Bodenschätze: Schon immer ein Grund für Kriege

Ein trauriger Entwicklungswandel in unserer Gesellschaft. Der Kampf, um Bodenschätze nimmt weitgehend zu.


Betrachtet man den historischen Verlauf in unserer Welt, werden viele verschiedene Gründe für Kriege ersichtlich. Zu nennen sind nur einige hauptsächliche Gründe: Ethnische Konflikte, religiöser Fanatismus, Nationalismus, Imperialismus und der Kampf um Ressourcenreichtum. Früher waren die zentralen Ursachen von Kriegen religiöser Fanatismus, Nationalismus und Imperialismus. Heute werden meist Kriege geführt, um einen wirtschaftlichen Vorteil zu erzielen, damit ist ein Reichtum an Bodenschätze gemeint. Sie vergrößern Kapital und Macht eines Landes.

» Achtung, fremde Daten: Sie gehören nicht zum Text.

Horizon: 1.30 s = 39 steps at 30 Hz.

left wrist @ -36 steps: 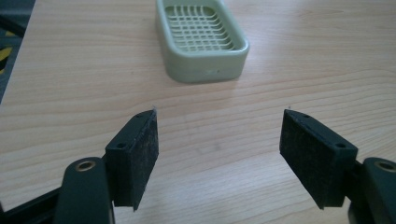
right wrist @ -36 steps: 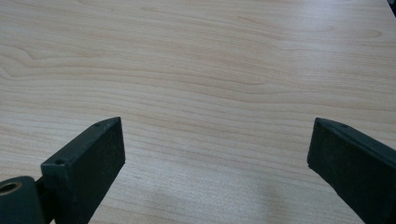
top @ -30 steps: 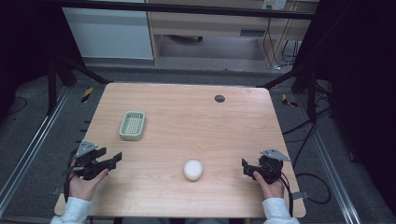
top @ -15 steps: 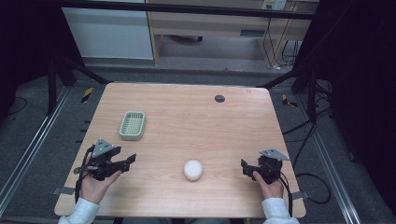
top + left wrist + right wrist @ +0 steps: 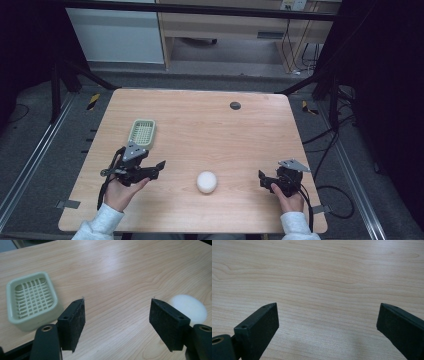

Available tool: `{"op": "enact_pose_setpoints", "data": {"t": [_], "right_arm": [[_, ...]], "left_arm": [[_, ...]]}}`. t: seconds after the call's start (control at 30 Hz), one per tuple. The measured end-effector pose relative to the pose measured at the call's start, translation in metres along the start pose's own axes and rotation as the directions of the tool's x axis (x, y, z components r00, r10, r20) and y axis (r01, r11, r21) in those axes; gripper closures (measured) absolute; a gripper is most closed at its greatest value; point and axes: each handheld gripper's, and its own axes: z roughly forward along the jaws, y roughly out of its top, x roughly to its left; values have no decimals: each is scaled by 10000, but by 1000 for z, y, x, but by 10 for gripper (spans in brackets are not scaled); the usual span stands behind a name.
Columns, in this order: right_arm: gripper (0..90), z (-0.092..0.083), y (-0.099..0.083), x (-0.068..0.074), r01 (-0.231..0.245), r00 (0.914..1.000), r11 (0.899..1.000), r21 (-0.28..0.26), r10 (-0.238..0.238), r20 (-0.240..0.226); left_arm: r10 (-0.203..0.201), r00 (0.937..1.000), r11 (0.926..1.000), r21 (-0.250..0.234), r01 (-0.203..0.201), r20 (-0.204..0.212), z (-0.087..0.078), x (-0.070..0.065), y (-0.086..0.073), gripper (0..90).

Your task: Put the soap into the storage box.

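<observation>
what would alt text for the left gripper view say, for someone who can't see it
The left gripper has its two black jaws wide apart over a light wooden table, holding nothing. A pale green slatted tray sits on the table to the left beyond the jaws. A white round object lies at the right, partly hidden behind the right-hand jaw.

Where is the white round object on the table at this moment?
In the high view, the white round object lies on the near half of the table, between the left claw and the right claw, touching neither.
</observation>
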Motion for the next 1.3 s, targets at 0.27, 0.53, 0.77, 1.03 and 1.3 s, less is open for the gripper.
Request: {"op": "enact_pose_setpoints", "data": {"t": [0.27,0.53,0.77,1.03,1.3], "right_arm": [[45,0,0,0,11,10000,10000,32,-11,-33],[45,1,1,0,44,9999,9997,236,-40,-165],[45,2,1,0,58,9999,9997,237,-55,-125],[45,2,1,1,57,9999,9996,260,-53,-149],[45,2,1,1,73,9998,9996,268,-68,-198]], "left_arm": [[526,9981,9985,141,-530,322,9,-18,15,287],[798,9949,9960,347,-821,616,24,-35,22,287],[921,9921,9930,665,-979,855,37,-45,21,291],[1111,9864,9867,1050,-1240,1209,49,-58,22,285],[1027,9840,9852,1219,-1208,1455,58,-68,21,266]]}}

Es hat sich ein Entwicklungswandel vollzogen
Als Bodenschätze versteht man im Allgemeinen alle mineralischen Rohstoffe (außer Wasser), die auf der Erde als natürliche Ansammlungen vorkommen, wie Öl, Gas, Kohle, Lithium und so weiter. Zur Aufrechterhaltung unserer technischen Gesellschaft werden immer mehr Rohstoffe benötigt beziehungsweise der Verbrauch an Rohstoffen steigt. Da jedes Land nur begrenzt Bodenschätze zur Verfügung hat, sind Länder zur Erhaltung ihrer wirtschaftlichen Position und Vermeidung von Ressourcenmangel gezwungen, andere Länder nach mineralischen Rohstoffen zu erkunden. Die Angst vor Ressourcenmangel und die Technisierung als Folgen vom Kapitalismus sind die Ursachen für den Krieg, um mineralische Rohstoffe.

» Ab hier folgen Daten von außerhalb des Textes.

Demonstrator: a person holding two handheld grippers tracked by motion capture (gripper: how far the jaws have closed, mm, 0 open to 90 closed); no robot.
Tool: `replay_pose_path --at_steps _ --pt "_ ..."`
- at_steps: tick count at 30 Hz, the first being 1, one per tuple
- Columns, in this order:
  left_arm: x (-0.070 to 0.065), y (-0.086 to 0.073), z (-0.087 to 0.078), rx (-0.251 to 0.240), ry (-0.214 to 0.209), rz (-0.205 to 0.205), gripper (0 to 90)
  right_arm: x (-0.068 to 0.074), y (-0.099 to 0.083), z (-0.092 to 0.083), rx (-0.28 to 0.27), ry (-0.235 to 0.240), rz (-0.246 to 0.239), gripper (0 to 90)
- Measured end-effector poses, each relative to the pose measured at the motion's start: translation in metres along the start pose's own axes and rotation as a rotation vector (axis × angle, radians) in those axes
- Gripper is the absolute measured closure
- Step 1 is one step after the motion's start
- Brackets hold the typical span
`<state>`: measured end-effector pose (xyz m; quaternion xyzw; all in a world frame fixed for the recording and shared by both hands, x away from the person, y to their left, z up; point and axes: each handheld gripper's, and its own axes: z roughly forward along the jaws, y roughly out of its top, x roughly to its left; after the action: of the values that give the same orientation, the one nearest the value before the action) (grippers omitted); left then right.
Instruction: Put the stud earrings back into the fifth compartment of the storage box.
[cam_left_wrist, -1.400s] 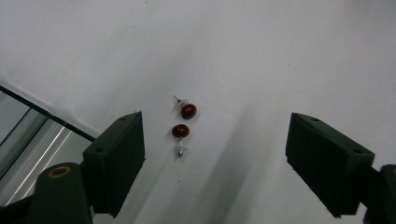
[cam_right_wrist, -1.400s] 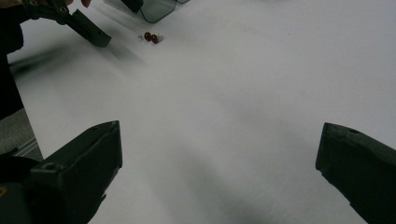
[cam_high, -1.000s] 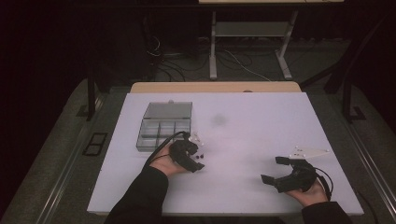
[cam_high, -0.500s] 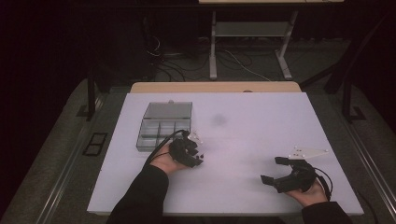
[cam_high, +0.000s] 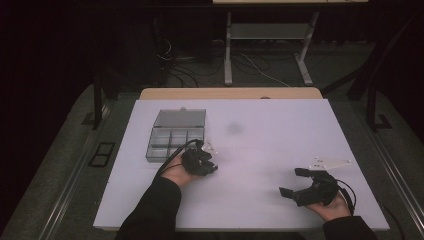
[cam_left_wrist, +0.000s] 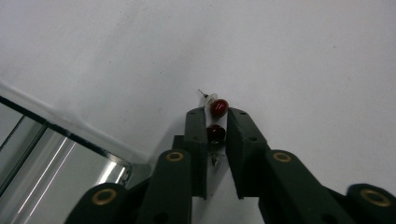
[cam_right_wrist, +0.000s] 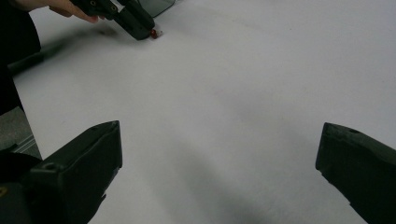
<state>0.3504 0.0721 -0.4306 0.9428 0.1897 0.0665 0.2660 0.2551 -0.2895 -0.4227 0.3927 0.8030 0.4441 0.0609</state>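
Dark red beads (cam_left_wrist: 217, 120), white table (cam_high: 280, 135)

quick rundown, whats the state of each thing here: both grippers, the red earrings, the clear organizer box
left gripper: jaws have just been closing, now shut on the red earrings, tips down on the table
red earrings: two red beads with pins, one pinched between the jaws, one at their tips
right gripper: open wide, nothing between the jaws
organizer box: lid open, lying on the table beside the left gripper

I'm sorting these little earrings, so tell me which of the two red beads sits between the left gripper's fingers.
The darker red bead, lower in the left gripper view, sits between the left gripper fingers. The brighter red bead pokes out beyond their tips.
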Motion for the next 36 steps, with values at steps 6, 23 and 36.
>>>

Bei heutigen Kriegen geht es primär um Bodenschätze
Man denke an den Afghanistankrieg, wo sich während Ende der Kriegsphase herausstellte, dass Afghanistan ein Rohstoffvorkommen im Wert von einer Billionen Dollar hat. Vor allem Lithium ist ein wichtiger Rohstoff für unsere heutige Gesellschaft (aus Lithium stellt man Akkus her), besitzt Afghanistan ausreichend. Ein weiteres Land, welches reich an Bodenschätzen ist, ist die Arktis. Durch den Klimawandel wird eventuell bald viel Eis am Nordpol geschmolzen sein, sodass die Rohstoffe, die das Land besitzt, dann zugänglich sind. Die Arktis besitzt rund 90 Milliarden Barrel an Öl sowie 44 Milliarden Kubikmeter an Flüssiggas, damit wäre die „Postmoderne-Welt“ drei Jahre lang versorgt. Anspruch auf die Arktis erheben die Länder Kanada, Dänemark, Russland, die USA und Island. Es herrscht jetzt schon Uneinigkeit über die jeweilige zustehende Menge an Rohstoffen. So schickte Russland im Jahre 2007 das Forschungsschiff „Akademik Fjodorow“ zur Erforschung der Rohstoffmenge sowie der Gebietssicherung mittels Fahne in die Arktis. Forscher befürchten nach dem Auftauen der Arktis nicht nur meteorologisch-geologische Probleme, sondern auch einen eiskalten Krieg um Erdbodenschätze.